FOOTNOTES:
[1] Sir Frederick Bruce, in a recent report to the Foreign Office, says:
'The growth of Shanghai is wonderful; its population is estimated at 1,500,000, and it bids fair to become soon the most important city of the East. The Chinese flock to it on account of the security it enjoys; and the silk manufacture, which was destroyed by the Taiping occupation of Soochow and Hangchow, is taking root at Shanghai.'—Pekin, 30th April, 1863.

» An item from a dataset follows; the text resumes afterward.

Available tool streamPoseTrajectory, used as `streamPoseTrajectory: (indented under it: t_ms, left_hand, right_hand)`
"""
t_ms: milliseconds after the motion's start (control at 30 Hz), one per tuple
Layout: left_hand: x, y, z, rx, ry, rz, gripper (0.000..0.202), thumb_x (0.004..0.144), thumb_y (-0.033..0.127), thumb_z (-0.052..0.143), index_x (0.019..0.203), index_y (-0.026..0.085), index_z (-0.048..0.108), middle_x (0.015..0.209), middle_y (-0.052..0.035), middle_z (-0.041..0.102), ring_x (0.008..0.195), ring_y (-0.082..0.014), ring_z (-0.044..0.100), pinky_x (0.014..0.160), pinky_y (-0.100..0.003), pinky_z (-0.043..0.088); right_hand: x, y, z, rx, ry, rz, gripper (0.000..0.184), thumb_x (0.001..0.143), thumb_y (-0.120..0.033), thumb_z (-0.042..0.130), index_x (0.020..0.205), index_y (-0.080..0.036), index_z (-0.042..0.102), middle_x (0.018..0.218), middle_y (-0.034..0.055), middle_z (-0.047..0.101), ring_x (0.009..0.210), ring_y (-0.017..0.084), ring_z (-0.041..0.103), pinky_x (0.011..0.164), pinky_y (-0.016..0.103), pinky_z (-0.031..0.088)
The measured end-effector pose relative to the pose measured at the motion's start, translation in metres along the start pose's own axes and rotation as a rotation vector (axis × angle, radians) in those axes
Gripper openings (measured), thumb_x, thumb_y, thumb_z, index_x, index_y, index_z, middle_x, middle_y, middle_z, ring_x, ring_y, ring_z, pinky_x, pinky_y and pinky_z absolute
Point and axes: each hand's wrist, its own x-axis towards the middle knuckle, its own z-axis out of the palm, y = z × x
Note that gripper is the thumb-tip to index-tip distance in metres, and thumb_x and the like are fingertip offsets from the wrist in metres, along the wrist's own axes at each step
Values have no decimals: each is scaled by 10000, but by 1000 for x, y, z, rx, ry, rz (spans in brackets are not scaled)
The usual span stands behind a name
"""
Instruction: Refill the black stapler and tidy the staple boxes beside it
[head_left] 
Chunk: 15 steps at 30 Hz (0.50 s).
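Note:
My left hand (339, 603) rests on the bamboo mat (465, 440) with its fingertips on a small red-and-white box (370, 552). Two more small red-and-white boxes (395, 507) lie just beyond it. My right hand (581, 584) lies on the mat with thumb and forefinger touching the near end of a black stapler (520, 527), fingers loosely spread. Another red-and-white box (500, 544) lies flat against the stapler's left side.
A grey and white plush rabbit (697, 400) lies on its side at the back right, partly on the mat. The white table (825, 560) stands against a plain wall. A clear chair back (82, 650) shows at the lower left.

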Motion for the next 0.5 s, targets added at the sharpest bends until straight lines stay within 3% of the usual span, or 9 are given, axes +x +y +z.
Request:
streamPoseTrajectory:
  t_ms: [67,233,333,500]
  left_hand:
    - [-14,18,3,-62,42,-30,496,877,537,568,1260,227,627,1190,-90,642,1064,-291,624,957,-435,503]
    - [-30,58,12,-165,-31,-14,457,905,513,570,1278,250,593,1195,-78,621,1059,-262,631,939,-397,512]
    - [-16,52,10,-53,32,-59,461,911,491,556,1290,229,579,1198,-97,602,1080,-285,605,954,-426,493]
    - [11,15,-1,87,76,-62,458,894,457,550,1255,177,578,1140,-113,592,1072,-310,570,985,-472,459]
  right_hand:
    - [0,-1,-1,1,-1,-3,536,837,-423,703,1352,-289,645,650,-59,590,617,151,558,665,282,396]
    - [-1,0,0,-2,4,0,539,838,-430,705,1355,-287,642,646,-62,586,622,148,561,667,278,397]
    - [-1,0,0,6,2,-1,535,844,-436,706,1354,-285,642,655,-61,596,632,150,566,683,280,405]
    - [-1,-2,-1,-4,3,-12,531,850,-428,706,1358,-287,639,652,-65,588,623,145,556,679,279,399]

[2] Civilized nations profess to look with abhorrence on the Chinese crime of infanticide, and to believe that the statements of travellers and missionaries are incredible; but a careful examination of the mortuary tables of London, Paris, New York, Dublin, Moscow, and other cities, will show that infanticide is far more common than supposed. It is a crime easily hidden and hard to trace. Take the foundling hospitals as a guide to some approximate estimate of the amount of infanticide in France. We find that she has upwards of 360 hospitals; that in Paris alone, in five years, from 1819 to 1823, 25,277 children were received, of whom eleven thirteenths died, and that the annual number of enfans trouvés ranges from 3,800 to 4,500. These children, but for the hospital, would have been murdered. Who can tell how many are thrown into the sewers of Paris? A recent writer states the number at 10,000, but we deem this an exaggeration. It is significant that the percentage of births and deaths in all France is less far the births and greater for the deaths than in England. These tables we annex.
It is still more significant that the returns of foundling hospitals, from widely different countries, show that these institutions, however charitable and humane their object, are to be viewed as conveniences for murdering an infant without the actual violence at which humanity revolts. The proportion of abandoned children who live is so exceedingly small, that abandonment of a child to a foundling hospital is scarcely less than murder. If the child live, it may be viewed, almost, as a direct act of Providence.
Of 62,000 children brought into the Paris foundling hospitals, 52,500 died.
In Dublin, 19,420 children were received in ten years, of whom 17,440 died.
In Moscow, 37,000 children were received in twenty years, of whom 35,000 died.